Give again, exactly as written, each line of the material below starting at the line that contains "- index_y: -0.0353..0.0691" and ending at the line that contains "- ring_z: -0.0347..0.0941". Both ends count, and no other line does.

_ _ _ _ _ _ _

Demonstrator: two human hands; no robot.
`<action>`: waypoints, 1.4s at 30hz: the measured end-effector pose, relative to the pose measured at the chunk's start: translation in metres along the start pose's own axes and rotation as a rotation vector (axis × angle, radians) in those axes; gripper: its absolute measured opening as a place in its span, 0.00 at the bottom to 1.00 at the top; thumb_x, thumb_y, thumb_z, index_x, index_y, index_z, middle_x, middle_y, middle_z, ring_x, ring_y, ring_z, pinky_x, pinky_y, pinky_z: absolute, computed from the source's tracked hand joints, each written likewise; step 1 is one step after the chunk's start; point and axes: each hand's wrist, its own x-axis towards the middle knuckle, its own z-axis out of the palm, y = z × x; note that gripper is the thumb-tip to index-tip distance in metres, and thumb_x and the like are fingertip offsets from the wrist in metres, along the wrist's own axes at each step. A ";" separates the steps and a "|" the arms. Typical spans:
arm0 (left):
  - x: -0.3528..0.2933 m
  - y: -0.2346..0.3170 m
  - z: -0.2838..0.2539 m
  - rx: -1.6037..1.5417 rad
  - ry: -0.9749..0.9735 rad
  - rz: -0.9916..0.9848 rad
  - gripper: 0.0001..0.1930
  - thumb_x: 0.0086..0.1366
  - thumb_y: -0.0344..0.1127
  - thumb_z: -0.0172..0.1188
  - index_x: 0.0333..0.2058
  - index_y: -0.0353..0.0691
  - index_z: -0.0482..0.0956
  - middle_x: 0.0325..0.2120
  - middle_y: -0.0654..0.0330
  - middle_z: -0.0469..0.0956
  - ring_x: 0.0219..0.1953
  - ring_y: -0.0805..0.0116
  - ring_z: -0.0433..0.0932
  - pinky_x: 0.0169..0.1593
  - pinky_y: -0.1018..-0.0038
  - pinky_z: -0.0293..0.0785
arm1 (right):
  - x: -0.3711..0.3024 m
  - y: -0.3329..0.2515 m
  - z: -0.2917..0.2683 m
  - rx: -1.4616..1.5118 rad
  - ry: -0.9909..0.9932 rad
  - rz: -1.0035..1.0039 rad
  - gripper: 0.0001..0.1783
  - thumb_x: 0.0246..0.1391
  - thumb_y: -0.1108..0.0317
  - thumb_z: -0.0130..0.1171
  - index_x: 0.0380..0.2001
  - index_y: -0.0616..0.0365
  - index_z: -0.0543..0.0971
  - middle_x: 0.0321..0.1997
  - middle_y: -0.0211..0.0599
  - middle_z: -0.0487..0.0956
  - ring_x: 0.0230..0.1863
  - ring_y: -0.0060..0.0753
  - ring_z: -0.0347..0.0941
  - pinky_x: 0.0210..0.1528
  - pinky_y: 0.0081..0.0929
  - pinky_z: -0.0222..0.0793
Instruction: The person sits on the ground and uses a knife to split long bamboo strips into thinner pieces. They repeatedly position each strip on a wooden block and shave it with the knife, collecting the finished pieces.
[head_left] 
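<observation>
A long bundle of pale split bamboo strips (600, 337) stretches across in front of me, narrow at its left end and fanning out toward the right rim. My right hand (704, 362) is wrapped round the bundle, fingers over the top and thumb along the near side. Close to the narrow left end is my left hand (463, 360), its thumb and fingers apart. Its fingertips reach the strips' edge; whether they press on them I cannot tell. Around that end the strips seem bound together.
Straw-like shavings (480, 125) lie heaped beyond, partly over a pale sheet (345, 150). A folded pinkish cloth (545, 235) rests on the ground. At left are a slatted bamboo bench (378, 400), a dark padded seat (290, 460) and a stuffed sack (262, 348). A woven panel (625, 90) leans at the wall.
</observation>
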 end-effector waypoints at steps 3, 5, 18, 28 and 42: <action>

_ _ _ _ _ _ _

> _Problem solution_
  - index_y: -0.0353..0.0691
  - index_z: -0.0482..0.0956
  - middle_x: 0.0325..0.2120
  - middle_y: -0.0654..0.0330
  - middle_z: -0.0469..0.0956
  - ring_x: 0.0219..0.1953
  - ring_y: -0.0805..0.0116
  - ring_z: -0.0433..0.0932
  - pinky_x: 0.0169..0.1593
  - pinky_y: -0.1018..-0.0038
  - pinky_z: -0.0293..0.0785
arm1 (right):
  - x: -0.3711..0.3024 m
  - y: -0.3329..0.2515 m
  - z: -0.2917..0.2683 m
  - rx: -1.4616..1.5118 rad
  - ry: -0.9909..0.9932 rad
  - rz: -1.0035..1.0039 rad
  - gripper: 0.0001..0.1783
  - thumb_x: 0.0246..0.1391
  - thumb_y: -0.1108..0.0317
  - thumb_z: -0.0130..0.1171
  - index_x: 0.0380..0.2001
  - index_y: -0.0616..0.0365
  - index_z: -0.0543..0.0971
  - middle_x: 0.0321..0.1997
  - middle_y: -0.0211..0.0599
  - middle_z: -0.0487..0.0956
  - ring_x: 0.0230..0.1863
  - ring_y: -0.0060..0.0753
  - ring_z: -0.0347..0.0941

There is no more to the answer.